SUPPLIED MATERIAL Block Start

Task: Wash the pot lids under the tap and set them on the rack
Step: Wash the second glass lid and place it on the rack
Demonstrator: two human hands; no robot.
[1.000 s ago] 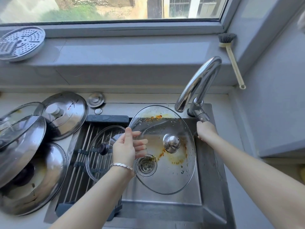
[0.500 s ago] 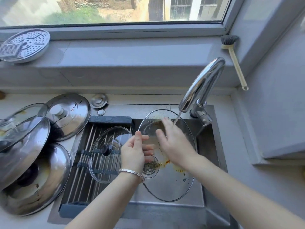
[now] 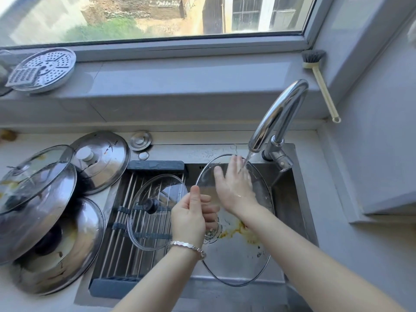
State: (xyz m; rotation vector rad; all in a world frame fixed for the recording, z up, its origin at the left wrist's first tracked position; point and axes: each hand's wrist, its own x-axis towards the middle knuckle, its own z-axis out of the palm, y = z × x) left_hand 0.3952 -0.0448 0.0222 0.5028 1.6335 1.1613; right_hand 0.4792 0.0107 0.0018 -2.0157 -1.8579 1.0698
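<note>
I am gripping the glass lid (image 3: 238, 262) by its left rim with my left hand (image 3: 191, 218) over the sink (image 3: 290, 199), rubbing it with my flat, unclenched right hand (image 3: 234, 188) under the tap (image 3: 279, 115) stream.

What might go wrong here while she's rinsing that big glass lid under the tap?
The large glass lid is wet and the left hand grips it only by its edge, so it may slip into the sink. Water from the tap strikes the right hand and could splash the counter. The steel lids piled beside the sink overlap loosely and might slide if bumped.
</note>
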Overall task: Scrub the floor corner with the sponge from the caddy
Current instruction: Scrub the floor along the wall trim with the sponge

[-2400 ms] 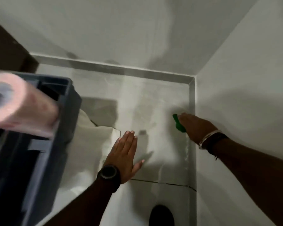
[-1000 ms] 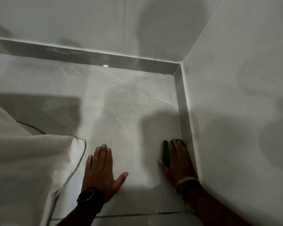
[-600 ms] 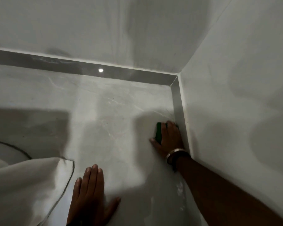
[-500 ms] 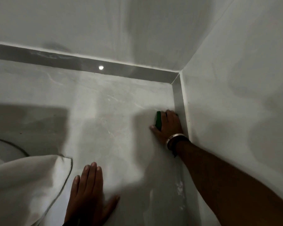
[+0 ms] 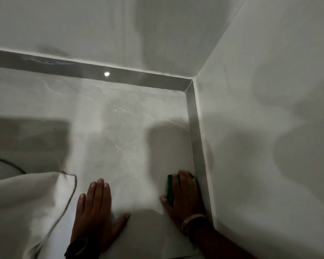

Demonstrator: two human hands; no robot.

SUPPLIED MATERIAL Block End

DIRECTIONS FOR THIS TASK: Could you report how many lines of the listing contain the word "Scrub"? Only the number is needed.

TASK ANSWER: 2